PROBLEM. Would you repeat the listing below verbatim and drop the images?

+++ STORED DATA

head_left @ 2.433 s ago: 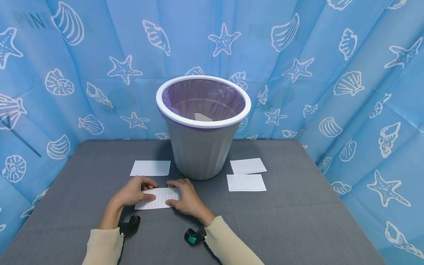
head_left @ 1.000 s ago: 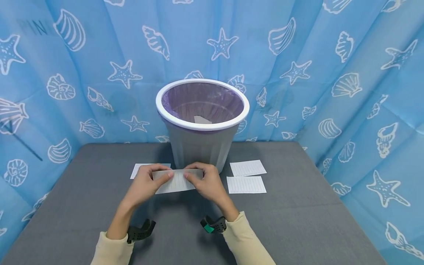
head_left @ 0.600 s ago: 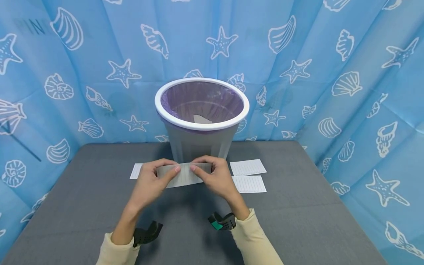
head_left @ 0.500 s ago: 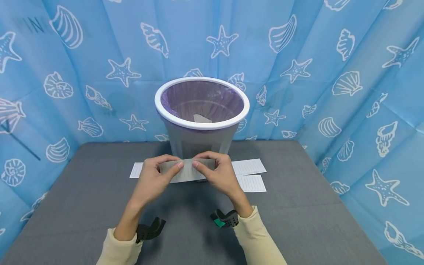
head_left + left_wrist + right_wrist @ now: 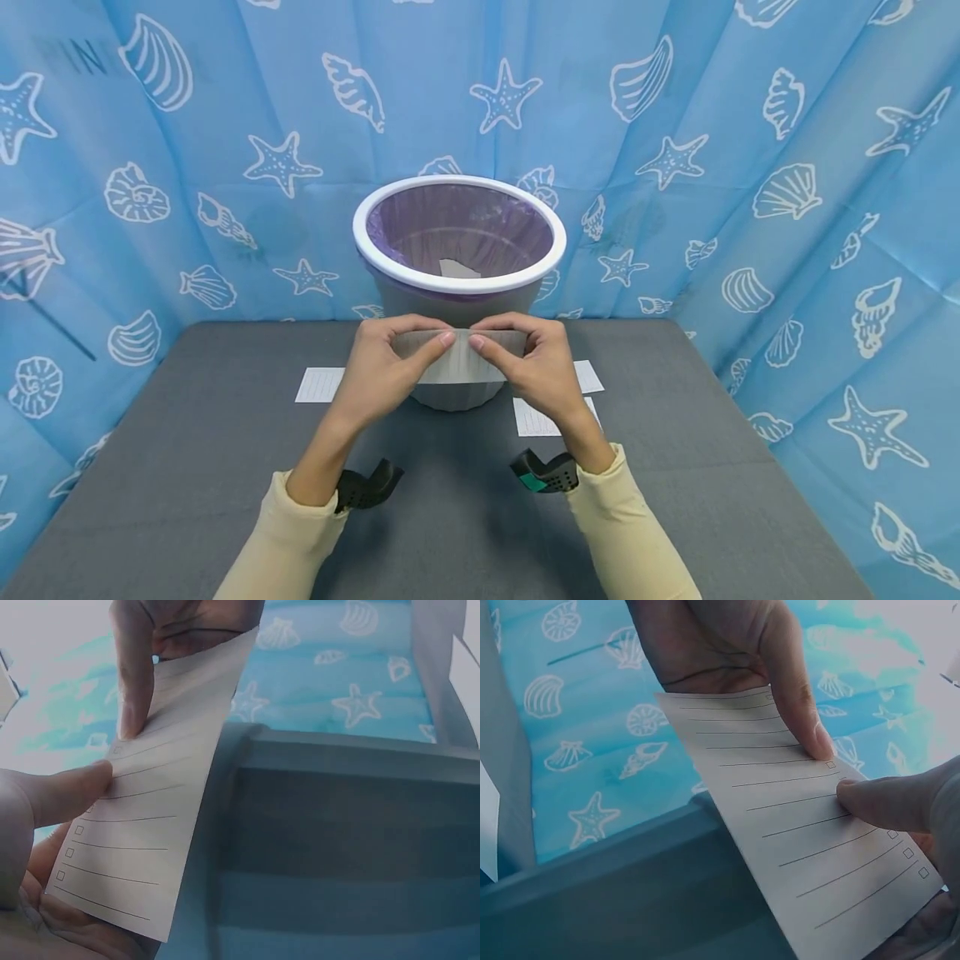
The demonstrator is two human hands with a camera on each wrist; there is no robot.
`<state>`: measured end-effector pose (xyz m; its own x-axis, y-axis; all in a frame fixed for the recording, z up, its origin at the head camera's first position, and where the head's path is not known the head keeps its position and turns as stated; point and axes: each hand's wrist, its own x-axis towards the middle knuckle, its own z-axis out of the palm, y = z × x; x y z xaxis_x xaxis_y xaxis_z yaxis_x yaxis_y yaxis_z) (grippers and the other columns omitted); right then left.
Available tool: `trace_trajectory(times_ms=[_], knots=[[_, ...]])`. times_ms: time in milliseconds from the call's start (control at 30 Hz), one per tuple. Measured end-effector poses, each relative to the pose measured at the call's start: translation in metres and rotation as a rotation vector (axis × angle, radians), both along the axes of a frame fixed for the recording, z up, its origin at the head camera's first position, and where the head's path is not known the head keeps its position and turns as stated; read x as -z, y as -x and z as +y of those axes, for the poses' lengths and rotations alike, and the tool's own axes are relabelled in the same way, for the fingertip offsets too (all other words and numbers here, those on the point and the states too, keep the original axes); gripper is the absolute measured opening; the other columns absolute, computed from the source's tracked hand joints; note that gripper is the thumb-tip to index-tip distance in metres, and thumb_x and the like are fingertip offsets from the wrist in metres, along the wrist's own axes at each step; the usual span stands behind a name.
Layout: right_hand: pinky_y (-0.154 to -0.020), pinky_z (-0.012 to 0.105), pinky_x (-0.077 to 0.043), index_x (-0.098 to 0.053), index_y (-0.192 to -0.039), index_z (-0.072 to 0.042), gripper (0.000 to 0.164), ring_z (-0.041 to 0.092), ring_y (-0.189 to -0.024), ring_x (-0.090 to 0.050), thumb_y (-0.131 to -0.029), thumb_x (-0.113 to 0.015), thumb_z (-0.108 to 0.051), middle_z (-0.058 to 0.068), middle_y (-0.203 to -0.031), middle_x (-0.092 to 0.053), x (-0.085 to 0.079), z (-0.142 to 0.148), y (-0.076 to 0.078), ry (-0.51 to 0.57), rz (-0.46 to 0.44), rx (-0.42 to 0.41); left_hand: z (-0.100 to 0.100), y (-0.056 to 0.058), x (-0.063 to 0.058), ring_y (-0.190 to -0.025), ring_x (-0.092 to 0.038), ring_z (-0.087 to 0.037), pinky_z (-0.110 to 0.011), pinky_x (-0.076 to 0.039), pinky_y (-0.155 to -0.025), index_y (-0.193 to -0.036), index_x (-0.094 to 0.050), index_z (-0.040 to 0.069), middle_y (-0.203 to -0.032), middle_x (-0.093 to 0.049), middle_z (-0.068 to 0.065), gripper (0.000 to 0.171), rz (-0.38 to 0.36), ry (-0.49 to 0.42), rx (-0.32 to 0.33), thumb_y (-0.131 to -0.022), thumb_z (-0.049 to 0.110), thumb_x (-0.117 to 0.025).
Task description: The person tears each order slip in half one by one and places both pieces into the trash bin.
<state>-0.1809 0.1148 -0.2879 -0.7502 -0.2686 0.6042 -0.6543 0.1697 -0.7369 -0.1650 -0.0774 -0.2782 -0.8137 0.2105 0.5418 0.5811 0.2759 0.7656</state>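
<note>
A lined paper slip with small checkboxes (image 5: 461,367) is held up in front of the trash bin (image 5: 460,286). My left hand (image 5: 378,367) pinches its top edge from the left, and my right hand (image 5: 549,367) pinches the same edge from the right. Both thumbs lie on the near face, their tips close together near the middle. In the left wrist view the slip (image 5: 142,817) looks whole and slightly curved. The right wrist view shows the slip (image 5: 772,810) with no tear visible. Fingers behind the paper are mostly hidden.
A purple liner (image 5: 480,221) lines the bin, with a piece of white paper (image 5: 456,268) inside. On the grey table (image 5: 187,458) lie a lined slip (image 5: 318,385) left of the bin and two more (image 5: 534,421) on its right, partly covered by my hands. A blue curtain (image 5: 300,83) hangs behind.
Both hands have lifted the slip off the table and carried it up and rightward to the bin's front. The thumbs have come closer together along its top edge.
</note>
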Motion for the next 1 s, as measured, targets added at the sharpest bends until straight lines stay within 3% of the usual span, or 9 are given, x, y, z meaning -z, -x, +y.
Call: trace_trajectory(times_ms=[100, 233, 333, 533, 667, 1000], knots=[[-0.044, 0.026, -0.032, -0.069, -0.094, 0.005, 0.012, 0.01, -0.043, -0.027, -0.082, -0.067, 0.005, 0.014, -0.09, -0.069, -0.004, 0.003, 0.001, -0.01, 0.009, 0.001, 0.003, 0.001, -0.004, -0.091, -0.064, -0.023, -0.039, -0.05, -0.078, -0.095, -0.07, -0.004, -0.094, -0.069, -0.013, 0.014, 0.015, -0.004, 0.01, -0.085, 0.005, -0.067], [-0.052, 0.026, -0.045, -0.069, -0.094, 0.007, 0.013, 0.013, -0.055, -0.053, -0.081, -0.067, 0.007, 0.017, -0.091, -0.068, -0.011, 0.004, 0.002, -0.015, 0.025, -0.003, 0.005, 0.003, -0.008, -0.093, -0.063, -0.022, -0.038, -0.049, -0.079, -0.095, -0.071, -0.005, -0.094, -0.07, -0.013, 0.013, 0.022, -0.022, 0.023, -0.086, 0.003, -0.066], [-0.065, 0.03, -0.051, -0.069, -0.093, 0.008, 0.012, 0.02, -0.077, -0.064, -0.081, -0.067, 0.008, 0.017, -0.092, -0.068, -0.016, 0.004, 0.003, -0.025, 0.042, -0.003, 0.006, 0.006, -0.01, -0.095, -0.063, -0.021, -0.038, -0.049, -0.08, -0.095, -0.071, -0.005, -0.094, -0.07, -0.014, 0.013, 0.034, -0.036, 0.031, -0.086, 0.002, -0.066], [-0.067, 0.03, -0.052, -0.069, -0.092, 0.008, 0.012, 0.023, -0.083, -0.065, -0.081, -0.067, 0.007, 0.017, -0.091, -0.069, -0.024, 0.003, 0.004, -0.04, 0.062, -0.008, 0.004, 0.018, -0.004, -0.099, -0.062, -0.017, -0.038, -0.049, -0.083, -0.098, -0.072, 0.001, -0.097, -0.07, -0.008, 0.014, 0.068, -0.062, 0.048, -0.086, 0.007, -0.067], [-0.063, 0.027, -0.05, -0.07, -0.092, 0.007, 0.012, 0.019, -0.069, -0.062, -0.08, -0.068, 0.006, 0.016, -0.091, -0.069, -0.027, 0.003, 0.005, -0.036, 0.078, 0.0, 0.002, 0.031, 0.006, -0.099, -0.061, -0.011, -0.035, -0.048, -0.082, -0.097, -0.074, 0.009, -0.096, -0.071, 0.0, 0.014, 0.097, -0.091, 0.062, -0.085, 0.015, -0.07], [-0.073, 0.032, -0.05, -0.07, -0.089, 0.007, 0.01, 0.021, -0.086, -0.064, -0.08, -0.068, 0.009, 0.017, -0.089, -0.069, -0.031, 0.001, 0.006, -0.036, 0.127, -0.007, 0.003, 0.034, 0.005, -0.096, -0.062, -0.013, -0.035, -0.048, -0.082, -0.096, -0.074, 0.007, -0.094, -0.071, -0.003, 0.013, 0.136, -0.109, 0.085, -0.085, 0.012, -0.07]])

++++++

SOLUTION FOR THIS PROBLEM.
head_left @ 2.433 s ago: 
head_left @ 1.000 s ago: 
head_left @ 0.600 s ago: 
head_left @ 0.500 s ago: 
head_left + left_wrist + right_wrist @ now: 
The demonstrator is two human hands with a camera on each wrist; there is no robot.
`<state>`: measured end-effector pose (xyz m; its own x-axis, y-axis; all in a frame fixed for the recording, z up, its origin at the head camera's first position, and where the head's path is not known the head keeps its position and turns as stated; point and axes: each hand's wrist, its own x-axis towards the middle knuckle, its own z-axis out of the palm, y = z × x; x y z xaxis_x xaxis_y xaxis_z yaxis_x yaxis_y yaxis_z) (grippers and the other columns omitted); right then left.
Available tool: `trace_trajectory(times_ms=[_], knots=[[_, ...]])`. times_ms: time in milliseconds from the call's start (control at 30 Hz), one per tuple. Measured end-effector poses, each relative to the pose measured at the call's start: translation in metres and rotation as a rotation vector (axis × angle, radians), both along the axes of a frame fixed for the recording, z up, its origin at the head camera's first position, and where the head's path is not known the head keeps its position and turns as stated; read x as -z, y as -x and z as +y of those axes, for the poses' lengths and rotations alike, and the tool's own axes are relabelled in the same way, for the fingertip offsets too (all other words and numbers here, those on the point and the states too, keep the original axes); gripper is the absolute measured opening; the other columns absolute, computed from the source's tracked hand joints; note that gripper is the thumb-tip to index-tip distance in metres, and thumb_x and the like are fingertip offsets from the wrist in metres, along the wrist's own axes at each step; the usual span stands behind a name.
Layout: right_hand: pinky_y (-0.154 to -0.020), pinky_z (-0.012 to 0.105), pinky_x (-0.077 to 0.043), index_x (-0.098 to 0.053), index_y (-0.192 to -0.039), index_z (-0.072 to 0.042), gripper (0.000 to 0.164), ring_z (-0.041 to 0.092), ring_y (-0.189 to -0.024), ring_x (-0.090 to 0.050), thumb_y (-0.131 to -0.029), thumb_x (-0.113 to 0.015), thumb_z (-0.108 to 0.051), middle_z (-0.058 to 0.068), middle_y (-0.203 to -0.031), middle_x (-0.092 to 0.053), x (-0.085 to 0.079), z (-0.142 to 0.148), y (-0.076 to 0.078), ry (-0.51 to 0.57), rz (-0.46 to 0.44), rx (-0.42 to 0.41); left_hand: z (-0.100 to 0.100), y (-0.056 to 0.058), x (-0.063 to 0.058), ring_y (-0.190 to -0.025), ring_x (-0.092 to 0.038), ring_z (-0.087 to 0.037), pinky_z (-0.110 to 0.011), pinky_x (-0.076 to 0.039), pinky_y (-0.155 to -0.025), index_y (-0.193 to -0.036), index_x (-0.094 to 0.050), index_z (-0.040 to 0.069), middle_y (-0.203 to -0.032), middle_x (-0.093 to 0.049), middle_z (-0.068 to 0.065), gripper (0.000 to 0.171), rz (-0.38 to 0.36), ry (-0.49 to 0.42), rx (-0.32 to 0.33), thumb_y (-0.131 to -0.022), thumb_z (-0.049 to 0.110), thumb_x (-0.117 to 0.025).
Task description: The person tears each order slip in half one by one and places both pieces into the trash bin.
<state>-0.1809 0.1148 -0.2879 -0.7502 -0.2686 0.6042 -0.6543 0.1697 -0.7369 -0.1650 -0.0774 -0.2782 -0.8137 0.2105 0.5418 0.5811 0.2759 0.7656</state>
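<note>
A lined paper slip with small checkboxes (image 5: 461,367) is held up in front of the trash bin (image 5: 460,286). My left hand (image 5: 378,367) pinches its top edge from the left, and my right hand (image 5: 549,367) pinches the same edge from the right. Both thumbs lie on the near face, their tips close together near the middle. In the left wrist view the slip (image 5: 142,817) looks whole and slightly curved. The right wrist view shows the slip (image 5: 772,810) with no tear visible. Fingers behind the paper are mostly hidden.
A purple liner (image 5: 480,221) lines the bin, with a piece of white paper (image 5: 456,268) inside. On the grey table (image 5: 187,458) lie a lined slip (image 5: 318,385) left of the bin and two more (image 5: 534,421) on its right, partly covered by my hands. A blue curtain (image 5: 300,83) hangs behind.
Both hands have lifted the slip off the table and carried it up and rightward to the bin's front. The thumbs have come closer together along its top edge.
</note>
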Motion for the next 1 s, as measured, targets added at the sharpest bends until straight lines stay within 3% of the usual span, or 9 are given, x, y, z meaning -z, -x, +y.
Call: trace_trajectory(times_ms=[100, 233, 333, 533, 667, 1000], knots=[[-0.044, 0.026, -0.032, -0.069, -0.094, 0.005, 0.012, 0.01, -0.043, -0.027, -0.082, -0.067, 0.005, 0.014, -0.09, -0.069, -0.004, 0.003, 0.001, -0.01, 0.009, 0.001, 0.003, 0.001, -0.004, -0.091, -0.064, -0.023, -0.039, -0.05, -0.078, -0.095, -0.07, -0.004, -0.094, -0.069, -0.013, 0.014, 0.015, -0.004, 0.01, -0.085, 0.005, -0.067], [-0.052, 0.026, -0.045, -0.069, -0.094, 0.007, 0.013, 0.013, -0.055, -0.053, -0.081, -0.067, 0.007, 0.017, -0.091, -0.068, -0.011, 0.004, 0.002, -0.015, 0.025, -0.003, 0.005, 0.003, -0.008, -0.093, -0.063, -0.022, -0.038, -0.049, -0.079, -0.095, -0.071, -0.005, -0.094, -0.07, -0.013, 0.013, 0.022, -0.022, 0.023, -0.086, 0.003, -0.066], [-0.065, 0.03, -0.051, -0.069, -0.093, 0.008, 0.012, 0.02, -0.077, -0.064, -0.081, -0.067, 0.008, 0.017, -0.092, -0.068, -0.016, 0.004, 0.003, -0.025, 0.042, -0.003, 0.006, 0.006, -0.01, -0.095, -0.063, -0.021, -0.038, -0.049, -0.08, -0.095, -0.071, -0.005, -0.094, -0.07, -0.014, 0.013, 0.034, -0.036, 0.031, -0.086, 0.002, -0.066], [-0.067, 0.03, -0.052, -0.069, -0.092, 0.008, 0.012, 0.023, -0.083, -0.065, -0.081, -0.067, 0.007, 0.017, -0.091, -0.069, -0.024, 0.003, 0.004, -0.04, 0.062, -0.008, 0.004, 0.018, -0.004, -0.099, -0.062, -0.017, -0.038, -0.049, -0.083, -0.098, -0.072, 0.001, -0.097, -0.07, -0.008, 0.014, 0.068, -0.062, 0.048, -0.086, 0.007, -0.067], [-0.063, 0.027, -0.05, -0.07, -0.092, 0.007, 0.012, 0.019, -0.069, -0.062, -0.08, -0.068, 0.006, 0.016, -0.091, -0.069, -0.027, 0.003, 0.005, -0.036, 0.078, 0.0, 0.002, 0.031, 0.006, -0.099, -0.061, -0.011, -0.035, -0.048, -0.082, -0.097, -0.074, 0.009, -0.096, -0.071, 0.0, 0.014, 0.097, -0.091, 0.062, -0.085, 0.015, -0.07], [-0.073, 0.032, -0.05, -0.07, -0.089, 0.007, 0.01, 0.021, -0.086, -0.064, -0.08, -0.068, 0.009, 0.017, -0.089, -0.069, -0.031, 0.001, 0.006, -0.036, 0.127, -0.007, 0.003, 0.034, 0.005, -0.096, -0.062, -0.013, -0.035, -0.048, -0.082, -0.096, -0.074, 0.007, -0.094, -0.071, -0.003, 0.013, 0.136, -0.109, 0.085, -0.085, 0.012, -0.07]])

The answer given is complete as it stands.